§ PROBLEM REQUIREMENTS
Below are records with pictures in them; print them exactly, omitting the pictures.

PROVIDED RECORDS: Begin

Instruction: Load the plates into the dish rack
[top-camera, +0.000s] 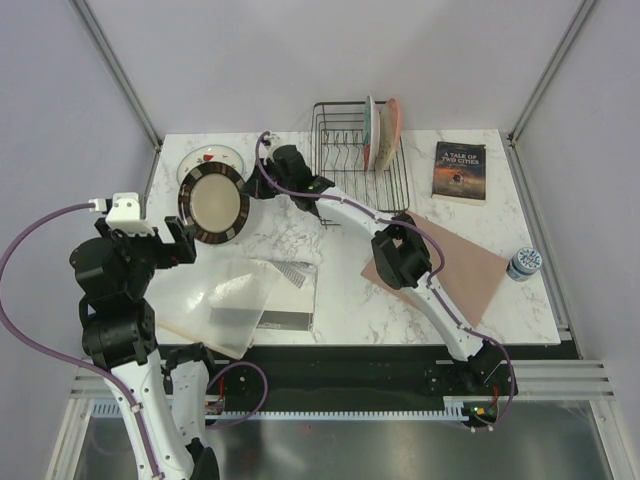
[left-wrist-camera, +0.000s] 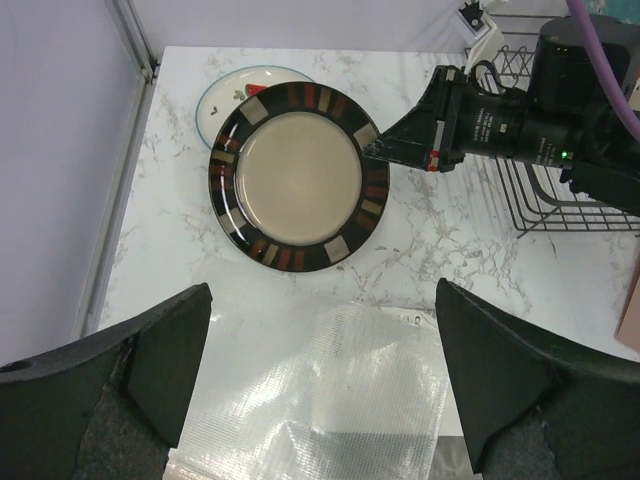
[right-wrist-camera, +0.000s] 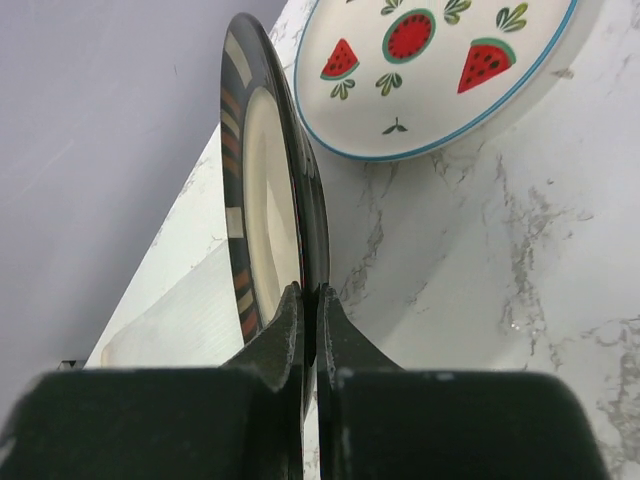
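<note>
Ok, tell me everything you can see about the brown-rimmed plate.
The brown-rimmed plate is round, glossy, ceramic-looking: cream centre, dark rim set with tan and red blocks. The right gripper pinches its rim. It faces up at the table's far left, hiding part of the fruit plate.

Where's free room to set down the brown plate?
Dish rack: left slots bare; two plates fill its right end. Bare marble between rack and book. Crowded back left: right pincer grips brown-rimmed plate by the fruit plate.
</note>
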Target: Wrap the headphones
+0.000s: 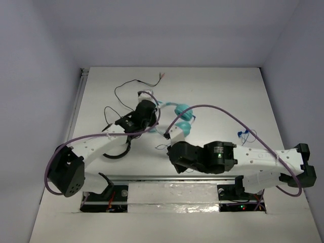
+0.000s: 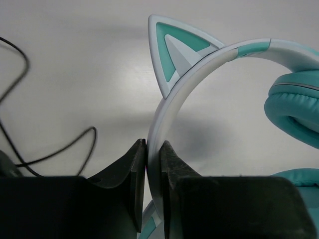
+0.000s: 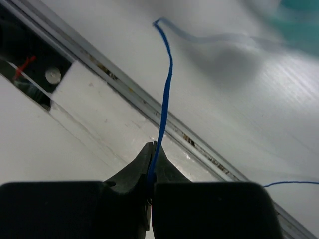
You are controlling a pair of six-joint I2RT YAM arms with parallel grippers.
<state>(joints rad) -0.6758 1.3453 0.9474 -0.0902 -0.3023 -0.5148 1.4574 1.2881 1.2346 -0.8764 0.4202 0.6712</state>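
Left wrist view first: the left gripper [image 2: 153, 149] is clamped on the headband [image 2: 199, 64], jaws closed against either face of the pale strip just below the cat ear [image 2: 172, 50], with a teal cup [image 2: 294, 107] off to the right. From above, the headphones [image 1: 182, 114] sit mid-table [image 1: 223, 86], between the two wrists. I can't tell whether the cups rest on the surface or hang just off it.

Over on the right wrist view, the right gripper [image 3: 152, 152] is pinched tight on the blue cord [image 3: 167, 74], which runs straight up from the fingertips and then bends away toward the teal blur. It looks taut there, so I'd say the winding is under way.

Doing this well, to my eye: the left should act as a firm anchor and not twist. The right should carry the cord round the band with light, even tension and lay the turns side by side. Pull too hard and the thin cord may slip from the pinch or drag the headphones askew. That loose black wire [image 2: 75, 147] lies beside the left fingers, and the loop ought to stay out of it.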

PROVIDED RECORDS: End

§ REPLY TO THE EXERCISE
Instruction: Load the plates into the dish rack
[top-camera, +0.000s] 
[left-wrist-camera, +0.000s] 
[right-wrist-camera, +0.000s] 
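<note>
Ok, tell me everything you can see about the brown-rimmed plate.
The brown-rimmed plate is round, glossy, ceramic-looking: cream centre, dark rim set with tan and red blocks. The right gripper pinches its rim. It faces up at the table's far left, hiding part of the fruit plate.

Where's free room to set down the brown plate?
Dish rack: left slots bare; two plates fill its right end. Bare marble between rack and book. Crowded back left: right pincer grips brown-rimmed plate by the fruit plate.
</note>
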Target: Wrap the headphones
+0.000s: 
+0.000s: 
+0.000s: 
You are controlling a pair of six-joint I2RT YAM arms with parallel grippers.
<state>(joints rad) -0.6758 1.3453 0.9474 -0.0902 -0.3023 -0.5148 1.4574 1.2881 1.2346 -0.8764 0.4202 0.6712</state>
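Left wrist view first: the left gripper [image 2: 153, 149] is clamped on the headband [image 2: 199, 64], jaws closed against either face of the pale strip just below the cat ear [image 2: 172, 50], with a teal cup [image 2: 294, 107] off to the right. From above, the headphones [image 1: 182, 114] sit mid-table [image 1: 223, 86], between the two wrists. I can't tell whether the cups rest on the surface or hang just off it.

Over on the right wrist view, the right gripper [image 3: 152, 152] is pinched tight on the blue cord [image 3: 167, 74], which runs straight up from the fingertips and then bends away toward the teal blur. It looks taut there, so I'd say the winding is under way.

Doing this well, to my eye: the left should act as a firm anchor and not twist. The right should carry the cord round the band with light, even tension and lay the turns side by side. Pull too hard and the thin cord may slip from the pinch or drag the headphones askew. That loose black wire [image 2: 75, 147] lies beside the left fingers, and the loop ought to stay out of it.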

The exercise asks for nothing more than this.